Originally introduced in 2018, the bill, if passed, is intended “to help investors appropriately assess climate-related risks, accelerate the transition from fossil fuels to cleaner and more efficient energy sources, and reduce the risks of both environmental and financial catastrophe,” Warren, a presidential candidate, said in a statement.
The Climate Risk Disclosure Act of 2019 would direct the Securities and Exchange Commission, in consultation with climate experts at other federal agencies, to issue rules within one year that require public companies to disclose:
- direct and indirect greenhouse gas emissions;
- the total amount of fossil fuel-related assets owned or managed;
- how valuation would be affected if climate change continues at its current pace or if policymakers successfully restrict greenhouse gas emissions to meet the 1.5 degrees Celsius goal; and
- risk management strategies related to physical risks and transition risks posed by the climate crisis.

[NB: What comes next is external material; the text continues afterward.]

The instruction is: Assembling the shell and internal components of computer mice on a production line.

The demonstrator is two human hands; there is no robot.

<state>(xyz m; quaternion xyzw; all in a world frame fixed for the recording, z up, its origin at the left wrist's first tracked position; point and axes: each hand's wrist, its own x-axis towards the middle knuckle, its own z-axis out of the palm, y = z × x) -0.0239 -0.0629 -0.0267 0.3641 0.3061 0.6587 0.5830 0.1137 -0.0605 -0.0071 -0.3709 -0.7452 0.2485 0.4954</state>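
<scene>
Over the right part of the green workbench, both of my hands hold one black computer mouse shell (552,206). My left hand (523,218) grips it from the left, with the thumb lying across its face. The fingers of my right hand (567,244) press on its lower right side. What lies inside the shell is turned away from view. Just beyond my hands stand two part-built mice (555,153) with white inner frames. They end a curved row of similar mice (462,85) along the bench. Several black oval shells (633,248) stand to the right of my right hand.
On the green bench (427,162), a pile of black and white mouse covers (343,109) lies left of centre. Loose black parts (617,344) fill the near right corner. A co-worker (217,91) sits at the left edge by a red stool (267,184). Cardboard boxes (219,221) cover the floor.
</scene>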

The bill is cosponsored by Senators Brian Schatz (D-Hawaii), Sheldon Whitehouse (D-R.I.), Chris Van Hollen (D-Md.), Amy Klobuchar (D-Minn.), Kirsten Gillibrand (D-N.Y.), Michael Bennet (D-Colo.), Richard Blumenthal (D-Conn.), Cory Booker (D-N.J.), Edward J. Markey (D-Mass.), Jeff Merkley (D-Ore.), Kamala Harris (D-Calif.), Tina Smith (D-Minn.), Dianne Feinstein (D-Calif.), Tom Carper (D-Del.), and Senate Minority Leader Chuck Schumer (D-N.Y.).

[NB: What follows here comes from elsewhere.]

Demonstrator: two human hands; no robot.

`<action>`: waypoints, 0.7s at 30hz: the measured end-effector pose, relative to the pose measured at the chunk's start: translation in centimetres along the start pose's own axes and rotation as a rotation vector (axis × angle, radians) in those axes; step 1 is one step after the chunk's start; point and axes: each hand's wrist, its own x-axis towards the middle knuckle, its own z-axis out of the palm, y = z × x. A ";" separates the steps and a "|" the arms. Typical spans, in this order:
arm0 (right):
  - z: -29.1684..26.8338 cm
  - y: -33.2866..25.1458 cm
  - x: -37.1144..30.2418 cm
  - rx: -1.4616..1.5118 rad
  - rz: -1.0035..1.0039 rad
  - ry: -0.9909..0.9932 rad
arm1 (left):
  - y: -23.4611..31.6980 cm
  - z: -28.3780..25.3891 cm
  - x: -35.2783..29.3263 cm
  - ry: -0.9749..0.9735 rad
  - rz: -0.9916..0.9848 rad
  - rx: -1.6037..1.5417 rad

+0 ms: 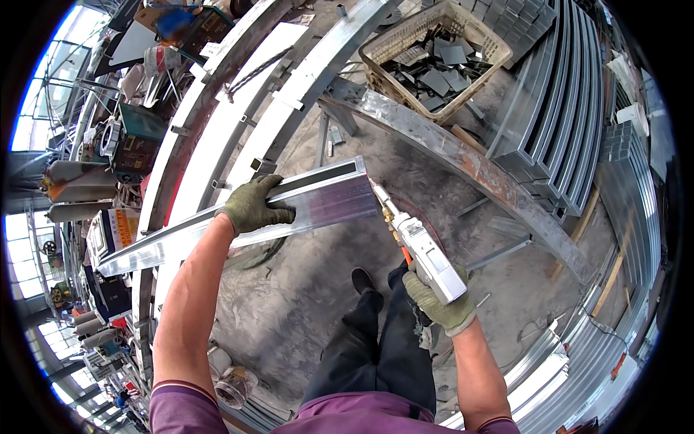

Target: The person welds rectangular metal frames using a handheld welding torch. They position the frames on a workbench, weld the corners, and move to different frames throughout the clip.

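Observation:
My left hand [254,205], in an olive work glove, grips the upper edge of a long galvanized steel channel [325,202]. That channel slants from the far-left beams toward the middle, its near end facing right. In my gloved right hand [439,300] is a white and silver handheld laser welding gun [426,253] with brass fittings and an orange part along its side. The gun's nozzle [379,191] points at the channel's right end, touching or very close to it; the exact gap is too small to tell. Parts of my right fingers are hidden behind the gun body.
Long steel beams [289,108] run along the left as a work stand. A rusty beam [463,155] on legs crosses at right. Beyond it sits a cream plastic crate [372,54] of small metal plates. Stacked steel channels [549,108] line the right. Cables lie on the concrete floor [311,289].

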 end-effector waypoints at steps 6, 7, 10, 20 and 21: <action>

U.S. Representative Sean Casten (D-Ill.) introduced the House companion legislation, along with U.S. Representatives Matthew Cartwright (D-Penn.) and Alexandria Ocasio-Cortez (D-N.Y.).
“Publicly traded companies have an obligation to their shareholders to disclose all material risk, and climate change is no longer a theoretical problem to be contended with sometime in the future. It is here, and it is costing companies money. That cost must be analyzed and disclosed,” Schatz, chairman of the Senate’s Special Committee on the Climate Crisis, said in a statement.

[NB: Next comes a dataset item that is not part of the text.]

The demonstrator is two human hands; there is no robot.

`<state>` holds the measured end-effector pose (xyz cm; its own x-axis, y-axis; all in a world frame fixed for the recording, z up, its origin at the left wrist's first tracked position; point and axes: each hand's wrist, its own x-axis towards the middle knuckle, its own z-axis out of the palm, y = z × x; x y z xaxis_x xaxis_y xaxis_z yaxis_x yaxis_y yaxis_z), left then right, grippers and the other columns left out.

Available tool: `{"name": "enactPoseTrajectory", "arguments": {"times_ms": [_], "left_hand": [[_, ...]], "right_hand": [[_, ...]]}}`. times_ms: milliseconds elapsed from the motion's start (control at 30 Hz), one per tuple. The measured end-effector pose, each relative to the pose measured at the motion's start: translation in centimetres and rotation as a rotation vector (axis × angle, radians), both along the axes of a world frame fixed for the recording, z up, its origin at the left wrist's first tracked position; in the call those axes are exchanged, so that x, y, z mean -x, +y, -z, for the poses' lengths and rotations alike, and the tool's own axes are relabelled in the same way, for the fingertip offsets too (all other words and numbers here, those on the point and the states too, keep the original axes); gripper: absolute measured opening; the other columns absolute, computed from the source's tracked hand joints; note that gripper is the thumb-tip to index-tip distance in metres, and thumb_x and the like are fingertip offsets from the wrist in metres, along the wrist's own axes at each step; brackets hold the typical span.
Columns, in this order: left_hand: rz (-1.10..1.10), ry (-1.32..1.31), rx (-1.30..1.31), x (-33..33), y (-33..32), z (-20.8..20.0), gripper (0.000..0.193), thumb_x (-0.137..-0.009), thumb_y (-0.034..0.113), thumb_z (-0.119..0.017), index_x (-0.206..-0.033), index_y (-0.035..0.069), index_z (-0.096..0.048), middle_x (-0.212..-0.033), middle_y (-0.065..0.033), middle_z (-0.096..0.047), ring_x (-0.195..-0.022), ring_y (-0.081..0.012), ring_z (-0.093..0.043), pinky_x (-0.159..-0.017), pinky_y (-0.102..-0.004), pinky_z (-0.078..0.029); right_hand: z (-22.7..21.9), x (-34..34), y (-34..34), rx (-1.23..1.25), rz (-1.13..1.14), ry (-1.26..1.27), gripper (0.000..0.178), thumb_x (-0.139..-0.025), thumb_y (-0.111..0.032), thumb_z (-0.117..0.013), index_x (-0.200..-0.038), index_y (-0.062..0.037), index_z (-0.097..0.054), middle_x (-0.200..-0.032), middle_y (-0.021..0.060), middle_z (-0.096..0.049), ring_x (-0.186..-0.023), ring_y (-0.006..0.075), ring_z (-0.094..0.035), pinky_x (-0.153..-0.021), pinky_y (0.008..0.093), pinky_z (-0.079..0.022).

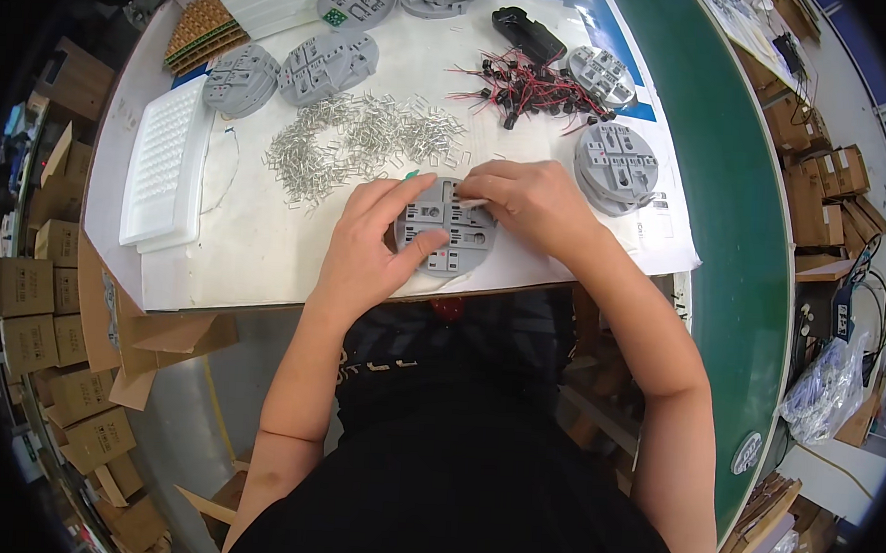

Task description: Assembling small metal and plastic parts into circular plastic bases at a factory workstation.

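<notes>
A round grey plastic plate point(447, 239) with slots and raised blocks lies near the table's front edge. My left hand point(373, 241) grips its left side, thumb on top and fingers along the upper left rim. At the plate's upper right, the fingers of my right hand point(522, 196) are pinched together over a small pale piece that I cannot make out clearly. Just beyond the plate spreads a heap of bent silver metal clips point(355, 142). To its right lies a tangle of small black parts with red wires point(523, 88).
Stacks of similar grey discs stand at the right point(617, 165) and far left point(329, 65). A white tray with rows of small cells point(166, 162) sits on the left. A black case point(528, 35) lies at the back. Cardboard boxes point(94, 438) fill the floor on the left.
</notes>
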<state>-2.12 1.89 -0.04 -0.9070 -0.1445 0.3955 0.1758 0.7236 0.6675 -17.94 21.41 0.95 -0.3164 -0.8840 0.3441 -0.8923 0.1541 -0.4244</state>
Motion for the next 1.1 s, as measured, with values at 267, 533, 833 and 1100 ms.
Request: {"name": "enactPoseTrajectory", "arguments": {"times_ms": [267, 533, 833, 1100], "left_hand": [[-0.058, -0.172, -0.247, 1.8, -0.2, -2.9, 0.027, -0.093, 0.011, -0.078, -0.119, 0.003, -0.075, -0.086, -0.01, -0.073, -0.074, -0.0234, -0.071, -0.069, -0.0322, -0.056], [0.149, -0.156, 0.042, 3.8, -0.8, -3.3, 0.02, -0.094, 0.012, -0.077, -0.111, 0.001, -0.074, -0.085, -0.0141, -0.075, -0.073, -0.0274, -0.072, -0.067, -0.0355, -0.056], [0.125, -0.13, 0.234, 4.3, 0.1, -2.7, 0.027, -0.091, 0.015, -0.08, -0.113, 0.0, -0.075, -0.088, -0.0153, -0.073, -0.083, -0.0312, -0.071, -0.075, -0.0378, -0.056], [0.078, -0.135, -0.12, 3.4, 0.3, -1.5, 0.039, -0.088, 0.018, -0.082, -0.124, 0.004, -0.073, -0.104, -0.0133, -0.068, -0.093, -0.0313, -0.068, -0.086, -0.0405, -0.055]], "right_hand": [[0.8, -6.8, 1.4, 0.039, 0.381, 0.057, 0.038, -0.088, -0.024, -0.082, -0.123, -0.0107, -0.074, -0.119, 0.0111, -0.074, -0.075, 0.0285, -0.075, -0.061, 0.0379, -0.06], [1.4, -7.0, 1.4, 0.047, 0.387, 0.112, 0.044, -0.089, -0.028, -0.082, -0.128, -0.0121, -0.072, -0.124, 0.0092, -0.073, -0.07, 0.0268, -0.074, -0.055, 0.0367, -0.057], [-0.7, -3.5, 0.5, 0.123, 0.488, -0.062, 0.031, -0.089, -0.024, -0.081, -0.116, -0.0082, -0.076, -0.11, 0.0136, -0.076, -0.077, 0.0341, -0.075, -0.071, 0.0436, -0.06], [0.1, 4.0, -4.4, -0.205, 0.806, -0.015, 0.021, -0.09, -0.022, -0.076, -0.101, -0.0034, -0.077, -0.1, 0.0211, -0.077, -0.091, 0.0412, -0.074, -0.079, 0.0498, -0.057]]}}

“We can minimize the American economy’s exposure to the worsening effects of climate change by making sure companies disclose the real risks they face,” Whitehouse added. “Warnings abound right now. A lot of financial downside across the economy will be prevented if investors start demanding a faster transition to clean energy and preparation for climate change.”